1. Unintended consequences. I read an article this week decrying the fact that so many fuel efficient cars on the road are causing the federal highway trust fund to go broke. All I could do is sit back and wonder if this is something that should have come as a surprise to anyone when they were laying on tax incentives and pushing people towards higher efficiency standards and cute matchbox car looking vehicles. Less fuel used, but definition will lead to lower revenue if all else is held equal. Now of course the writers of this article lead that into the discussion of whether we should raise the national gas tax or lay an entirely new tax based on miles driven or some other calculus. I noted with much annoyance that prioritizing funds and making due with what’s available, leaning out the highway construction and repair process, or privatizing antiquated infrastructure weren’t even part of the discussion. It troubles me to no end that a goodly proportion of people in this country only ever look at the revenue (and how to increase it) side of the equation rather than first looking at how we reduce costs and gain efficiencies using what should be a massive economy of scale that Uncle could generate if he were spending judiciously rather than just chasing the next dollar. If they didn’t think the problem past the “fuel efficiency is good” phase, why on earth should anyone trust them with even more money?
2. Being wrong. Remember back six months ago when I was complaining about the polar vortex? I have a confession to make. I think I may have gotten that one wrong, because quite frankly putting on another layer felt way better than reaching the point where modesty, social convention, and the county sheriff say you can’t take any more layers off. But don’t worry, wait six months and you can be sure I’ll be right back to complaining about being frozen right down to the bones. Wash, rinse, and repeat as needed.

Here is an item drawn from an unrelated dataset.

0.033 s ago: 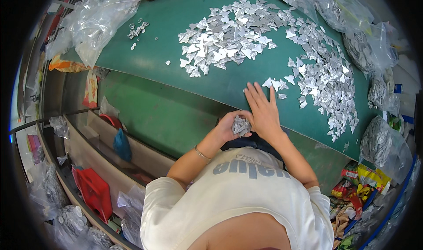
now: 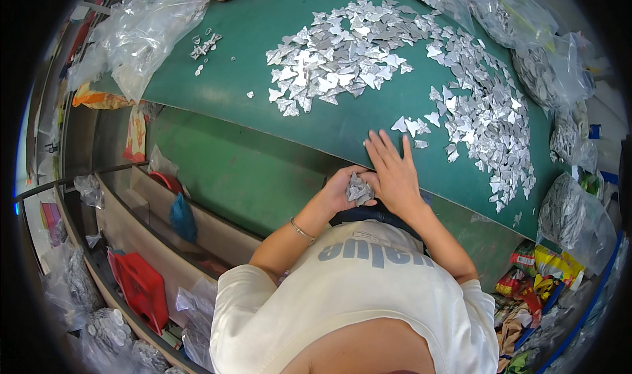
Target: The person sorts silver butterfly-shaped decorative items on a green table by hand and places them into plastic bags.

3. The “working lunch.” There’s no such thing. Either I’m working or I’m at lunch. They are, in my mind, mutually exclusive activities that have no business occurring simultaneously. Lunch, for purposes of this discussion is defined as a 30-minute period of not work dividing the four morning hours of work and four afternoon hours of work during a standard business day. Dragooning everyone in the office into a conference room, “asking” them to bring food, and then talking about “work stuff” for an hour is a thinly disguised meeting. The only reason it has a passing resemblance to lunch is that there happened to be food in the room while it happened. As for me, I need my 30 minute break in the middle of the day to help prevent my brain from melting and leaking out my ears. I think we can all agree that’s something we should all try to avoid if we can.